En utilisant un modèle générateur d'intelligence artificielle (IA), la nouvelle méthode amplifie les données d'expression des gènes limitées, permettant aux chercheurs de résoudre les modèles d'activité génique qui provoquent des traits complexes. Ces informations pourraient conduire à des traitements de la maladie nouveaux et plus efficaces impliquant des cibles moléculaires associées à plusieurs gènes. De nombreuses maladies sont déterminées par une combinaison de gènes – pas seulement un. Vous pouvez comparer une maladie comme le cancer à un accident d'avion. Dans la plupart des cas, les échecs multiples doivent se produire pour qu'un avion s'écrase, et différentes combinaisons d'échecs peuvent conduire à des résultats similaires. Cela complique la tâche de pincer les causes. Notre modèle aide à simplifier les choses en identifiant les acteurs clés et leur influence collective.

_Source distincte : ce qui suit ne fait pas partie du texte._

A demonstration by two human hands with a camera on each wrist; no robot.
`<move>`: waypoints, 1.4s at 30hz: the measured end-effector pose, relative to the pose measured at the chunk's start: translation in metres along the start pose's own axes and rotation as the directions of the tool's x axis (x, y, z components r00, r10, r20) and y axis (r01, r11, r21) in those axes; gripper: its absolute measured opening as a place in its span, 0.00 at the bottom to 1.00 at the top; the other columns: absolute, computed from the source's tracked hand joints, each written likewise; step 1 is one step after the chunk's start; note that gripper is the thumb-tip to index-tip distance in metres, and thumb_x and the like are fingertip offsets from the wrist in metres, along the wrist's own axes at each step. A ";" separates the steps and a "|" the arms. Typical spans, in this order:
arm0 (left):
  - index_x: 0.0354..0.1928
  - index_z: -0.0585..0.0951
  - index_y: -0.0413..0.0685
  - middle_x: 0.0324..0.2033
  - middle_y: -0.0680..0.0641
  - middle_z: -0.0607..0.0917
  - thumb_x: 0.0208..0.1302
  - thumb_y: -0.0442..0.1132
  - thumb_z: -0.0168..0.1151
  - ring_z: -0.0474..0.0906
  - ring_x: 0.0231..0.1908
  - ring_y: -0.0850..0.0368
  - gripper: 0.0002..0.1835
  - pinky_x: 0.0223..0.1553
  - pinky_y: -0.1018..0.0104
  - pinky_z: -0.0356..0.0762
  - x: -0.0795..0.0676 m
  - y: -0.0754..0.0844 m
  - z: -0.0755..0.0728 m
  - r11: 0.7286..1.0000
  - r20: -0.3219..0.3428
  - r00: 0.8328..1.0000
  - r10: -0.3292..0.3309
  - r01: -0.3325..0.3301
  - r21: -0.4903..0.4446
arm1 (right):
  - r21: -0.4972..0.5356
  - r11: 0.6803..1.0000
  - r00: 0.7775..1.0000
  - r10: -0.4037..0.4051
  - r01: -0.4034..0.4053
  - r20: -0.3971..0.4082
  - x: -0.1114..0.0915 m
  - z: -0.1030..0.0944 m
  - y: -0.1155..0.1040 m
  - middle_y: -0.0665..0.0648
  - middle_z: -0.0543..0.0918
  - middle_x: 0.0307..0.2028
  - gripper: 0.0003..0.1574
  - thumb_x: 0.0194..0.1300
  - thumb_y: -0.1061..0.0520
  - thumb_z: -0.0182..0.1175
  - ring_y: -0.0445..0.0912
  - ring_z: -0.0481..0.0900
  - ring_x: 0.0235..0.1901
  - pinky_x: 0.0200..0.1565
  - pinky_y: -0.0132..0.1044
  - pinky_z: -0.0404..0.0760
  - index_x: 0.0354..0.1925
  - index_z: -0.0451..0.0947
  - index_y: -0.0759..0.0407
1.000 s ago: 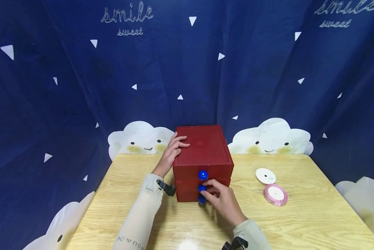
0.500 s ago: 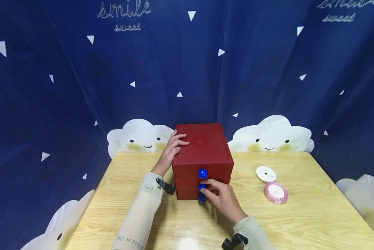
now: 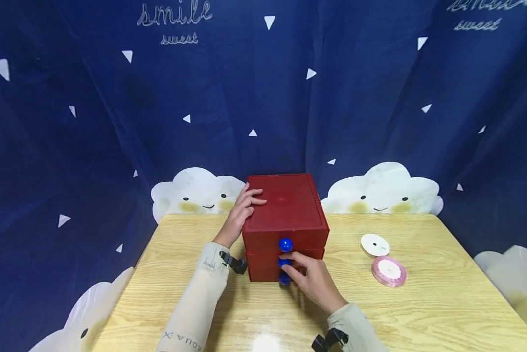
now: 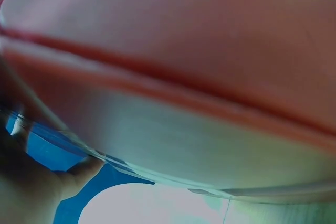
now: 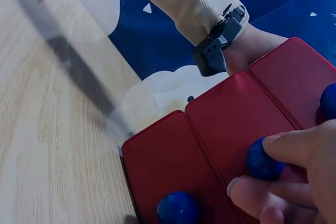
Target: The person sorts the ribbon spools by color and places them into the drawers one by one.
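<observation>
A red three-drawer box [image 3: 283, 203] stands on the table, with a round blue knob on each drawer front. My left hand [image 3: 241, 212] rests on its upper left edge, fingers spread over the top. With thumb and fingers my right hand [image 3: 313, 278] pinches the middle knob [image 5: 262, 161]. In the right wrist view the three drawer fronts lie about level with one another. The bottom knob [image 5: 178, 208] and the top knob [image 3: 286, 245] are untouched. The left wrist view is filled by the blurred red side of the box [image 4: 210, 40], with part of my left hand [image 4: 31, 187] at lower left.
To the right of the box, a white spool [image 3: 373, 244] and a pink ribbon roll [image 3: 388, 272] lie on the wooden table [image 3: 444, 303]. Behind the table hangs a dark blue curtain [image 3: 228, 88] printed with clouds and triangles.
The head view has tipped slightly, so the scene sits a little higher in the frame. Both hands keep their places on the box and the middle knob, and the drawers look unmoved.
</observation>
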State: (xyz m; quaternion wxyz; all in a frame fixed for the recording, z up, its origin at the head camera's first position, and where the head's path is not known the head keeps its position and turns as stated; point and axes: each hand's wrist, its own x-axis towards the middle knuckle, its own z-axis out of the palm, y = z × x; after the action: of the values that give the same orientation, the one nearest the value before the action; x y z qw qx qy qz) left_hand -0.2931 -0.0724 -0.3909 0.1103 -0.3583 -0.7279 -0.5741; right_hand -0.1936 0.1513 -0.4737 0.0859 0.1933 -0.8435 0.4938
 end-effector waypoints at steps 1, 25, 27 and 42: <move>0.52 0.78 0.28 0.65 0.31 0.65 0.64 0.24 0.38 0.35 0.73 0.39 0.20 0.70 0.42 0.35 0.000 0.000 0.000 1.000 0.002 1.000 -0.002 0.002 0.003 | 0.003 1.000 1.000 0.002 -0.002 0.007 0.000 0.000 0.000 0.53 0.85 0.31 0.14 0.64 0.55 0.63 0.42 0.81 0.19 0.24 0.33 0.80 0.49 0.82 0.45; 0.53 0.77 0.28 0.66 0.31 0.64 0.64 0.24 0.38 0.34 0.73 0.37 0.21 0.70 0.41 0.35 0.000 -0.001 -0.001 1.000 0.017 1.000 -0.008 0.008 -0.009 | 0.040 0.997 0.998 0.059 -0.059 -0.009 -0.004 0.003 -0.001 0.54 0.85 0.30 0.14 0.63 0.54 0.65 0.50 0.79 0.16 0.21 0.34 0.78 0.48 0.82 0.44; 0.53 0.78 0.28 0.66 0.32 0.64 0.64 0.24 0.38 0.34 0.73 0.38 0.21 0.70 0.41 0.35 0.000 -0.002 -0.001 1.000 0.015 1.000 -0.004 0.005 -0.011 | 0.030 0.998 0.998 0.055 -0.055 -0.013 -0.005 0.003 0.000 0.54 0.85 0.29 0.14 0.63 0.54 0.65 0.49 0.79 0.15 0.20 0.33 0.77 0.48 0.82 0.43; 0.53 0.78 0.29 0.66 0.32 0.64 0.65 0.26 0.38 0.34 0.73 0.38 0.21 0.70 0.41 0.35 0.001 -0.003 -0.001 1.000 0.015 1.000 -0.004 0.004 -0.011 | 0.030 0.997 0.998 0.066 -0.066 -0.002 -0.017 0.002 -0.001 0.53 0.85 0.31 0.13 0.64 0.52 0.63 0.47 0.78 0.15 0.19 0.33 0.76 0.48 0.82 0.43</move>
State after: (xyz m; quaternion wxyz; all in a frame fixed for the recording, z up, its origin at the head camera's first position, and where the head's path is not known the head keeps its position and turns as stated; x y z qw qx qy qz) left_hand -0.2961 -0.0734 -0.3924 0.1018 -0.3618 -0.7263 -0.5756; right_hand -0.1778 0.1530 -0.4792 0.0679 0.1662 -0.8417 0.5092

Pendant des décennies, les chercheurs ont eu du mal à démêler les fondements génétiques de traits et de maladies humaines complexes. Même les traits non maladie comme la hauteur, l'intelligence et la couleur des cheveux dépendent des collections de gènes. Les méthodes existantes, telles que les études d'association à l'échelle du génome, essaient de trouver des gènes individuels liés à un trait. Mais ils n'ont pas le pouvoir statistique pour détecter les effets collectifs des groupes de gènes. « Le projet du génome humain nous a montré que nous n'avons que six fois plus de gènes qu'une bactérie monocellulaire », a déclaré Motter. « Mais les humains sont beaucoup plus sophistiqués que les bactéries, et le nombre de gènes seuls n'explique pas cela. Cela met en évidence la prévalence des relations multigéniques, et ce doit être les interactions entre les gènes qui donnent lieu à une vie complexe ».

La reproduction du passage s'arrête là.